The second flight isn't as smooth as the first, at times feeling more like a juddering railway carriage than one that's carving through the air at 34,996ft. If this had been the first flight I would have come off it a blubbering mess, however this all seems completely normal now. Amazing how we can, as a species just adapt like that. Extraordinary can become ordinary in no time at all, but I'm yet undecided as to whether this is a good or a bad thing. I can see both sides. From an evolutionary point of view, adapt and survive, it has to be a good thing right? But is the negative that we tire too easily of things or people that we should hold dear, that once made us happy, or inspired us to drive things forward in our own personal ways, those things or people that for however short it was before we tired of them, were the most awe inspiring or wonderful things in our lives.
I may have gone a little long without sleep, think someone just mentioned Mucho Grande. At least I didn't have the chicken.
I've been sat next to a kindly fellow from Durban, South Africa for the cokey part of this trip. He's asleep most the time but now and then he wakes up, mutters something mostly in-cohesive with a smile then falls back asleep again. He's going off to see his son who lives just outside Bangkok and he's taking him 2 pieces of in flight cheese, one of which I donated.
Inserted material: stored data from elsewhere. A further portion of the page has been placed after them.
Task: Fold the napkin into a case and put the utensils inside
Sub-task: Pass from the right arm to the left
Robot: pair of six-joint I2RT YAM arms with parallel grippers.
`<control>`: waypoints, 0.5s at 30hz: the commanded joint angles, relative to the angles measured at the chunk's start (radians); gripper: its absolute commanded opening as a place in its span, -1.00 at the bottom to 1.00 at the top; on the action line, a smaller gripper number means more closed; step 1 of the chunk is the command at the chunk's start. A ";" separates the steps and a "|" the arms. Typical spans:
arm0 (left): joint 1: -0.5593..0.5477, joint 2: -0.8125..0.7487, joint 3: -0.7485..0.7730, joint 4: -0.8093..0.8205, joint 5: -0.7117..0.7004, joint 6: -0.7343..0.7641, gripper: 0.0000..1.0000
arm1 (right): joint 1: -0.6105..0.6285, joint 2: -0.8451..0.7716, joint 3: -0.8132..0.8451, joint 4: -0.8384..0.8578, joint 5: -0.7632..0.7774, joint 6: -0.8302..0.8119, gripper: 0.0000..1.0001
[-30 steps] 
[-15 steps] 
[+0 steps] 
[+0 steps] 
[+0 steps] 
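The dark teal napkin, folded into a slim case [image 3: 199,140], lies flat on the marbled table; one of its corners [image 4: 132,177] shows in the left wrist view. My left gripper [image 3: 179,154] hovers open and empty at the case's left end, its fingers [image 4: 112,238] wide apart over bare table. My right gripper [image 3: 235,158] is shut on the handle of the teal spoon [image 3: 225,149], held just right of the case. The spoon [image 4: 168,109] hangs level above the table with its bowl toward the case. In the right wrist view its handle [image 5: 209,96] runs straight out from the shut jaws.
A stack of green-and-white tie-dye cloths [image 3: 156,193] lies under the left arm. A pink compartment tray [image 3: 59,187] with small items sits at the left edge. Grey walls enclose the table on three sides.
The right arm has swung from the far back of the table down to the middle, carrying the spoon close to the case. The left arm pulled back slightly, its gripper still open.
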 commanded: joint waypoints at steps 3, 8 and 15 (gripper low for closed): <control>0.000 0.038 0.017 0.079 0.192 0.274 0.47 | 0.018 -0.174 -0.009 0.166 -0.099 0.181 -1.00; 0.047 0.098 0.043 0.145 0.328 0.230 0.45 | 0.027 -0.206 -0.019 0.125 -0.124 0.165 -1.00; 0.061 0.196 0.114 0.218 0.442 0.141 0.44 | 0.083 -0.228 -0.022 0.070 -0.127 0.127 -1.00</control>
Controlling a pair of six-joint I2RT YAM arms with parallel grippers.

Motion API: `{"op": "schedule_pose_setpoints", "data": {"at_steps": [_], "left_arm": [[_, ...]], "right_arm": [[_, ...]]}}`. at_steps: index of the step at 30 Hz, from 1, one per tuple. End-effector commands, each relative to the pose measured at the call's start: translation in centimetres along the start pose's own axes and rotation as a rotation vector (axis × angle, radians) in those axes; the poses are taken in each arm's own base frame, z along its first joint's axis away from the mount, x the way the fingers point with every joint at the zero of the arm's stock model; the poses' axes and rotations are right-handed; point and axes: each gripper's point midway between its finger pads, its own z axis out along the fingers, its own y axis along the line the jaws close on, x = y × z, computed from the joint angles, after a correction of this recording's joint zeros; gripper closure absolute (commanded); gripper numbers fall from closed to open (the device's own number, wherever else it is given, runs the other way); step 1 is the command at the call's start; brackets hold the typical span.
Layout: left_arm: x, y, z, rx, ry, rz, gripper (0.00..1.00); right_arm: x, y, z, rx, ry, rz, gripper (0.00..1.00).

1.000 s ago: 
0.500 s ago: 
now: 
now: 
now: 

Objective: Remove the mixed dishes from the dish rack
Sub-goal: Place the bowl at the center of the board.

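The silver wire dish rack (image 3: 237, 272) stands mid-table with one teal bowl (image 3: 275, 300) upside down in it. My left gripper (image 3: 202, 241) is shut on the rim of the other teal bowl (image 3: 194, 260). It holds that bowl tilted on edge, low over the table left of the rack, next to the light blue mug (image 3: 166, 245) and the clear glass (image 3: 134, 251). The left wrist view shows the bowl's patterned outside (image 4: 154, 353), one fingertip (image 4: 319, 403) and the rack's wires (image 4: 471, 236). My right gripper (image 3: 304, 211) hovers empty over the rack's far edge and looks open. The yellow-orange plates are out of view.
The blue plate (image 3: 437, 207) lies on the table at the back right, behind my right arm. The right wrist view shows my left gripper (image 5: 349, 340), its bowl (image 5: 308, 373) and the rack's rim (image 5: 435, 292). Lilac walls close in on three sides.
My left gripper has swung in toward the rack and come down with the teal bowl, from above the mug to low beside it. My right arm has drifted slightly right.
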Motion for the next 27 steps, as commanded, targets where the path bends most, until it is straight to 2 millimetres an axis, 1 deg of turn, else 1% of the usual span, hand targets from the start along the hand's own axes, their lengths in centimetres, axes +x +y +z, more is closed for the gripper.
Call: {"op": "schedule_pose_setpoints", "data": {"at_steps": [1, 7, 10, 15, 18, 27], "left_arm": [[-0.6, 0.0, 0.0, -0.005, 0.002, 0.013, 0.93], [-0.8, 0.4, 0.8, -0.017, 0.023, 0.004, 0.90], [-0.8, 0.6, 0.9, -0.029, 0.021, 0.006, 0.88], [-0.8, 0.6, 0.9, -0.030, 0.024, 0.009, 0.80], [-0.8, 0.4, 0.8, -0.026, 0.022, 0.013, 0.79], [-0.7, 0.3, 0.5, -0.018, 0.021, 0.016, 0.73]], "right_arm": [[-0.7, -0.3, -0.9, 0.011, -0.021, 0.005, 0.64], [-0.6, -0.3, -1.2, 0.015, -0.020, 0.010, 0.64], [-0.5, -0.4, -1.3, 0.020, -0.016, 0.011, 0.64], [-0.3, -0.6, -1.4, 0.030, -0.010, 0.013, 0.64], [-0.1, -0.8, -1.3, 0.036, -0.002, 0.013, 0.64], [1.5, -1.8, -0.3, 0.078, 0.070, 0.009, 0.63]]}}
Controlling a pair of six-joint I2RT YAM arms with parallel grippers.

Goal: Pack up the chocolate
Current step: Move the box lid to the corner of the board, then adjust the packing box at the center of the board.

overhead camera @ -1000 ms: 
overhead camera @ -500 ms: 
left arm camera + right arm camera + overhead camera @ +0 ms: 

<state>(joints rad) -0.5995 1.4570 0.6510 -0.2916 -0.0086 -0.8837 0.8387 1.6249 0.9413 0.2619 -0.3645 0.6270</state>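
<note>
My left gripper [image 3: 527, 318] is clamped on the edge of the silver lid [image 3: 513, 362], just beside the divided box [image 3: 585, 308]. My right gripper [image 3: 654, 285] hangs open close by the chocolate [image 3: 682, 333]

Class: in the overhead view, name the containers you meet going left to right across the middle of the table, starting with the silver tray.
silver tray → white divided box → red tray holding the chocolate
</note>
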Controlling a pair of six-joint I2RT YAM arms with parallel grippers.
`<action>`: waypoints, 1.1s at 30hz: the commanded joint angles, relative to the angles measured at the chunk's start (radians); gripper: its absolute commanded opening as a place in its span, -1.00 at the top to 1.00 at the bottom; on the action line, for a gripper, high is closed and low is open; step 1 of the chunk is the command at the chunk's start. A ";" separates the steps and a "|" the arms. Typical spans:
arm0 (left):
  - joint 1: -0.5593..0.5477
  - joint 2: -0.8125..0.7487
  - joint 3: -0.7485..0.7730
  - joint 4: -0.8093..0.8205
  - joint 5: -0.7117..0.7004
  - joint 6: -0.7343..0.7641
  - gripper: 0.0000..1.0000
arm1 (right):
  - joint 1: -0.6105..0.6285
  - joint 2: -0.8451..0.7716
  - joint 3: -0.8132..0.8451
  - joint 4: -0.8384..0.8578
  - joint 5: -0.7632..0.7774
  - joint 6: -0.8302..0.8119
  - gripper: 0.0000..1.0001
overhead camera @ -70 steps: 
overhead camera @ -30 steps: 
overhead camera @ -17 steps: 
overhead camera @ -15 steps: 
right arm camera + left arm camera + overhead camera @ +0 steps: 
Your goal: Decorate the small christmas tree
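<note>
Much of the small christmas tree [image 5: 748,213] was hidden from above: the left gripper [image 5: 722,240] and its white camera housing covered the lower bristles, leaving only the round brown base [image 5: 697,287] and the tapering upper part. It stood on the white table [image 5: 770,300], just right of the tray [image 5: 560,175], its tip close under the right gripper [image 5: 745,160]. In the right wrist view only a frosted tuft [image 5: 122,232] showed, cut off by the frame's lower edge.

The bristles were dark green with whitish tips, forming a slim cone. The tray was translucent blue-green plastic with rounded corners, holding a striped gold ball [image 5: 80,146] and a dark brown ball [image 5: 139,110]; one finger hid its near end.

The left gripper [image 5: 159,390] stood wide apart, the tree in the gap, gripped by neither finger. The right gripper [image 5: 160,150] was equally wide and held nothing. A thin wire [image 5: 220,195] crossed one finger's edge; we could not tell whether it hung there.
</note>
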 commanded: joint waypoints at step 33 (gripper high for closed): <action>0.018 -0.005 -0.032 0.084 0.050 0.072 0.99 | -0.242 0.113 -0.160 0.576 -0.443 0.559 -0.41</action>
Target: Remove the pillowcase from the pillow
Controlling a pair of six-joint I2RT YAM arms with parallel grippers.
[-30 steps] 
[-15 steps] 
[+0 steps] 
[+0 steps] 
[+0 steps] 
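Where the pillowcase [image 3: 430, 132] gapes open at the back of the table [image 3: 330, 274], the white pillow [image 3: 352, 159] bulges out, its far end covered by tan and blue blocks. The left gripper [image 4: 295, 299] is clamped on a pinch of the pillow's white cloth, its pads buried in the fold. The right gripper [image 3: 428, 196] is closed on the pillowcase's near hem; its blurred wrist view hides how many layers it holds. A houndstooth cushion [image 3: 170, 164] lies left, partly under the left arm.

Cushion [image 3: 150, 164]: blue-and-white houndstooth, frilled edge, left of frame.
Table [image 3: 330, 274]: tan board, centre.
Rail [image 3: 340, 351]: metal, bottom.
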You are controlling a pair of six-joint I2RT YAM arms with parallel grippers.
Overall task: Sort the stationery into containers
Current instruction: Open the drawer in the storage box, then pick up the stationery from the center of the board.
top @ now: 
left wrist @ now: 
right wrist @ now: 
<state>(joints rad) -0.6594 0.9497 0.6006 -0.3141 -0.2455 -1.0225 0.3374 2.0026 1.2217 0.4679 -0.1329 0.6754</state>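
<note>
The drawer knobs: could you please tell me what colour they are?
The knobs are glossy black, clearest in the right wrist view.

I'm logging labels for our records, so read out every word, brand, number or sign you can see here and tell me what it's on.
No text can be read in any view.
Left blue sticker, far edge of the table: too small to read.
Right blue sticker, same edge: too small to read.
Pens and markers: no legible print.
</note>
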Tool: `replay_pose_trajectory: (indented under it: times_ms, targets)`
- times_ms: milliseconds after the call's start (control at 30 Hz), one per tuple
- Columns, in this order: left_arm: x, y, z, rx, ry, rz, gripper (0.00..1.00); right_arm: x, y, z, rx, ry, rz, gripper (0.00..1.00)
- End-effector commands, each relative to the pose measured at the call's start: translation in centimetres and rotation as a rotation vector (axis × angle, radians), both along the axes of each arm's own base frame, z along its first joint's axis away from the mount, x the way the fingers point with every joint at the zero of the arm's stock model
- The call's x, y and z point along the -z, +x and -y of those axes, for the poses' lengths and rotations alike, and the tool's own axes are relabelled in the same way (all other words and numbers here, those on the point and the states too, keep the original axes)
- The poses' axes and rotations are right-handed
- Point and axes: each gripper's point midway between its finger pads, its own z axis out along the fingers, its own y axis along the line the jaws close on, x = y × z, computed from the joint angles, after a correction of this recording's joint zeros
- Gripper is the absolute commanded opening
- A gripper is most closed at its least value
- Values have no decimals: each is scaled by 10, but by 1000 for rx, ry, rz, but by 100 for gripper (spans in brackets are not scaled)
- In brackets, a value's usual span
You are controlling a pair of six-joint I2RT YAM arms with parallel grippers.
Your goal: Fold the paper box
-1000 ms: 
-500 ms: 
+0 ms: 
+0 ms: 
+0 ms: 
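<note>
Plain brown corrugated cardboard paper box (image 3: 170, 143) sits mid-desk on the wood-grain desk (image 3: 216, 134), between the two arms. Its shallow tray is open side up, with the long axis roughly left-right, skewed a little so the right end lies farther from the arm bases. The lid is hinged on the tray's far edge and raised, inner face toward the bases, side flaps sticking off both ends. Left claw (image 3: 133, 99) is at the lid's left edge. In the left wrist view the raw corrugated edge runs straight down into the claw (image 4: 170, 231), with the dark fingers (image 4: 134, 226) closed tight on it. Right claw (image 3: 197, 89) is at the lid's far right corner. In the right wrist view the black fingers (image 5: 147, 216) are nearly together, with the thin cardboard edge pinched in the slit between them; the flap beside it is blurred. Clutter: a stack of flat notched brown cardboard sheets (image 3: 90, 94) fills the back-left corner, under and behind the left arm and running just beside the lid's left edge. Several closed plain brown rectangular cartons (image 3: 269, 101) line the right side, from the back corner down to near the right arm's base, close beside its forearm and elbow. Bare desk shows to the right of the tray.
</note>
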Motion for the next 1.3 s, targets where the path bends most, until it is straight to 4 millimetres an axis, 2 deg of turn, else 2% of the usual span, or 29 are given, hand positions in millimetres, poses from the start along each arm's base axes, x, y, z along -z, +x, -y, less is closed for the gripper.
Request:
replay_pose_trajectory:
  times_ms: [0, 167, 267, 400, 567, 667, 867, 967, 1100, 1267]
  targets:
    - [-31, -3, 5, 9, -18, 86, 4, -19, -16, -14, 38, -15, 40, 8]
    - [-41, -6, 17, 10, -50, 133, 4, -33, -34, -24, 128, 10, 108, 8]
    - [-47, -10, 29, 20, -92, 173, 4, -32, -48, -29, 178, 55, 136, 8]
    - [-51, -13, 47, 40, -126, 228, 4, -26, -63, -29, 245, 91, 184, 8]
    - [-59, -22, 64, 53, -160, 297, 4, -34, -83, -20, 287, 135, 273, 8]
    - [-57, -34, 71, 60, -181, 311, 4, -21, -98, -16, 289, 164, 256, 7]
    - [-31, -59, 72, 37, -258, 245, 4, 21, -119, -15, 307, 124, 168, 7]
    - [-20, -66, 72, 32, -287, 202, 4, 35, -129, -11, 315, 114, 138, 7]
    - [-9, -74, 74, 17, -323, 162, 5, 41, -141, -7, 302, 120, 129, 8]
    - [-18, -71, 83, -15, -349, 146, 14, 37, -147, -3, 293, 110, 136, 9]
Our estimated time of arrival is around 6.58 this evening local time, 11:58 UK time meaning that I will then have been on the go for about 29 hours barring a couple of hours snatched over Eastern Europe last night. After I clear the airport I will then have a 45 minute journey by coach to the area where my hostel is located. I just hope that when I finally get stopped for the evening i can switch off enough to get some proper sleep. Much to do tomorrow so need to be fully functional to get the most out of what is bound to be a tough and exciting experience.